◆ WORK ITEM:
Only the lines that hold "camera" should be in the answer, each copied from the data below.

◆ COLLECTED DATA:
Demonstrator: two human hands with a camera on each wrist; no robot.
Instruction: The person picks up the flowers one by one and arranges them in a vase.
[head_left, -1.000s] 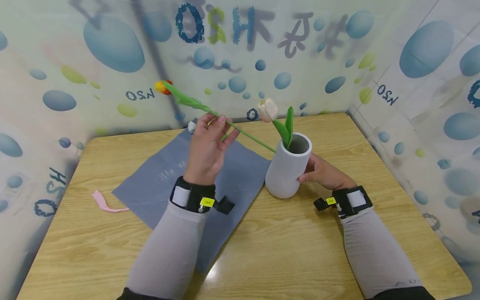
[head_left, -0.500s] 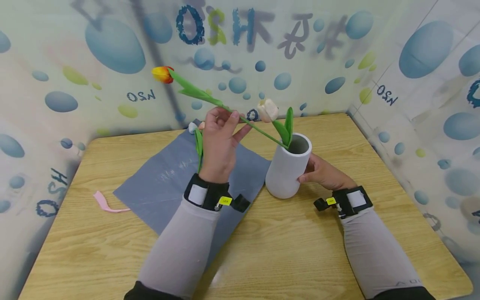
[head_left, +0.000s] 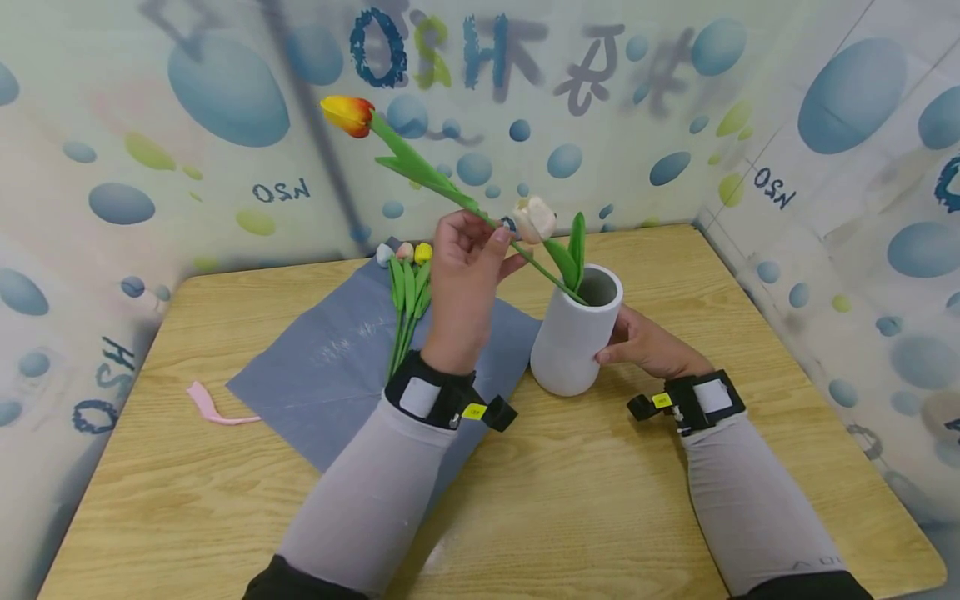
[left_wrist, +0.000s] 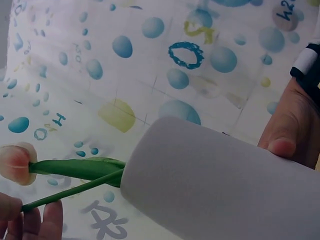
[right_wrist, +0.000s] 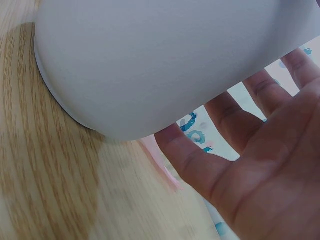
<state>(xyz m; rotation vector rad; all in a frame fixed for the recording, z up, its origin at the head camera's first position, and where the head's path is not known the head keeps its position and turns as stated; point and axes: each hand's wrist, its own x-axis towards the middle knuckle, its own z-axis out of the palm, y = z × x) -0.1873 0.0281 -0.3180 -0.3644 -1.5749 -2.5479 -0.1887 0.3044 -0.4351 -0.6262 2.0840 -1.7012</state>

◆ WRITTEN RESPONSE:
Demonstrator: two human hands with a camera on each wrist; no robot.
<state>(xyz m; rotation vector rad; all in a frame fixed for the recording, z up, its origin at the head camera's first position, and where the head's path is not known the head keeps its position and turns as stated; point and axes: each hand's wrist, its own x-axis towards the middle knuckle, its own z-axis out of the palm, y = z × x) -0.1873 0.0281 -0.3180 -0.3644 -1.5749 -2.5479 -0.1887 0.3044 -0.4351 -0.6262 2.0840 -1.7012</state>

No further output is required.